Als gevolg van de uitbreiding kruist het luchthavengebied op een tweetal plaatsen de rijksweg A4. De eerste passage, het zuidelijk kunstwerk, betreft een verhoogde verbinding (viaduct), waarover een dienstweg loopt voor de reeds bestaande functies in het gebied rond de Sloterweg, zoals de brandweer en de sneeuwvloot van Schiphol. De tweede passage, het noordelijk kunstwerk, betreft een onderliggende verbinding (tunnel) onder de A4, inclusief daar doorheen een openbaar fietspad.

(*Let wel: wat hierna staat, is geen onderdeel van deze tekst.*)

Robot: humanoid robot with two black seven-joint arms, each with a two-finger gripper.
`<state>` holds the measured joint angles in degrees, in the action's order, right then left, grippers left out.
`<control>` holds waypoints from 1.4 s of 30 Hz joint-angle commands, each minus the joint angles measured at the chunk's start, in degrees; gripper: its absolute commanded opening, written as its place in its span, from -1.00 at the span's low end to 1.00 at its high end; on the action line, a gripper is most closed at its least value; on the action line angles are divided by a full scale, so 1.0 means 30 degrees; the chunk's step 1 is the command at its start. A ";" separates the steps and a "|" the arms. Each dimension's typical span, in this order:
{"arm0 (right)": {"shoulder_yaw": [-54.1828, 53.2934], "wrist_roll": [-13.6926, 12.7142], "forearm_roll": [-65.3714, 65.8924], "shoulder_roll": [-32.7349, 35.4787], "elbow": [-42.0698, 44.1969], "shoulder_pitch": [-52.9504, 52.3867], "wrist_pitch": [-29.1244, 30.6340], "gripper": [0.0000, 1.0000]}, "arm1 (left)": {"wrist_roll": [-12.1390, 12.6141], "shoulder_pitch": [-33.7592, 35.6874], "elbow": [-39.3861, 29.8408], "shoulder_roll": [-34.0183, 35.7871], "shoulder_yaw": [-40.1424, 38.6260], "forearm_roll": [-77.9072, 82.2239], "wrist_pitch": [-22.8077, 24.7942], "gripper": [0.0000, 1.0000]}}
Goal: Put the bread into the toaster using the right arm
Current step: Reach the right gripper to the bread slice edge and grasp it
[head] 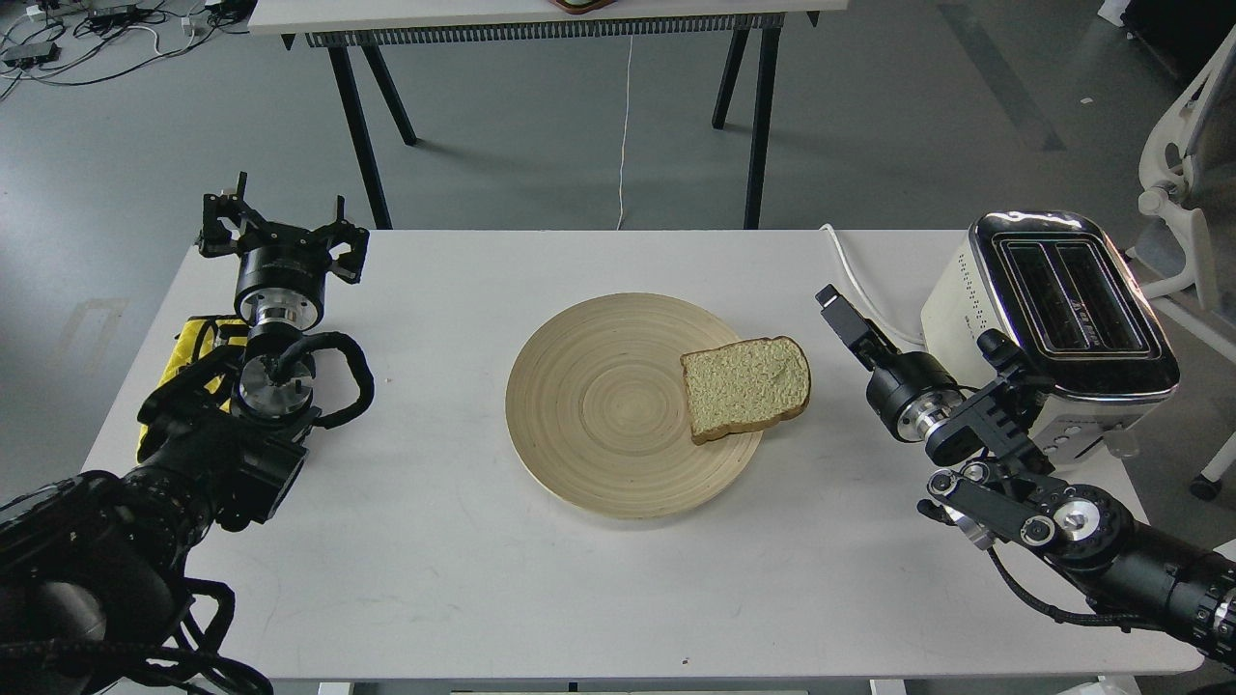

De uitbreiding van het luchthavengebied heeft uitsluitend betrekking op de bovengenoemde kruisingen met de rijksweg en niet op de A4 zelf. De uitbreiding van het luchthavengebied heeft geen gevolgen voor het eigendom en de beheerafspraken van beide kunstwerken. Het toevoegen van deze passages aan het luchthavengebied is noodzakelijk voor een effectieve uitvoering van de (parket)politietaken van de Koninklijke marechaussee op het hele luchthavengebied.

Artikel II

Dit besluit wordt in werking gesteld als het nieuwe complex van het ministerie van Veiligheid en Justitie, evenals de nieuwe kazerne voor de Koninklijke marechaussee voor het district Schiphol, in gebruik kan worden genomen (voorzien op 1 oktober 2012). De planning is gericht op juli/augustus 2012, maar een precieze datum is op dit moment nog niet vast te stellen. De inwerkingtreding wordt bepaald bij koninklijk besluit.

De Staatssecretaris van Infrastructuur en Milieu, J. J. Atsma

Bijlage I

Bijlage II

Bijlage III

Bijlage IV

Bijlage V

Bijlage VI

Bijlage VII


XHistnoot
histnoot

Het advies van de Afdeling advisering van de Raad van State wordt niet openbaar gemaakt op grond van artikel 26, zesde lid jo vijfde lid van de Wet op de Raad van State, omdat het uitsluitend opmerkingen van redactionele aard bevat.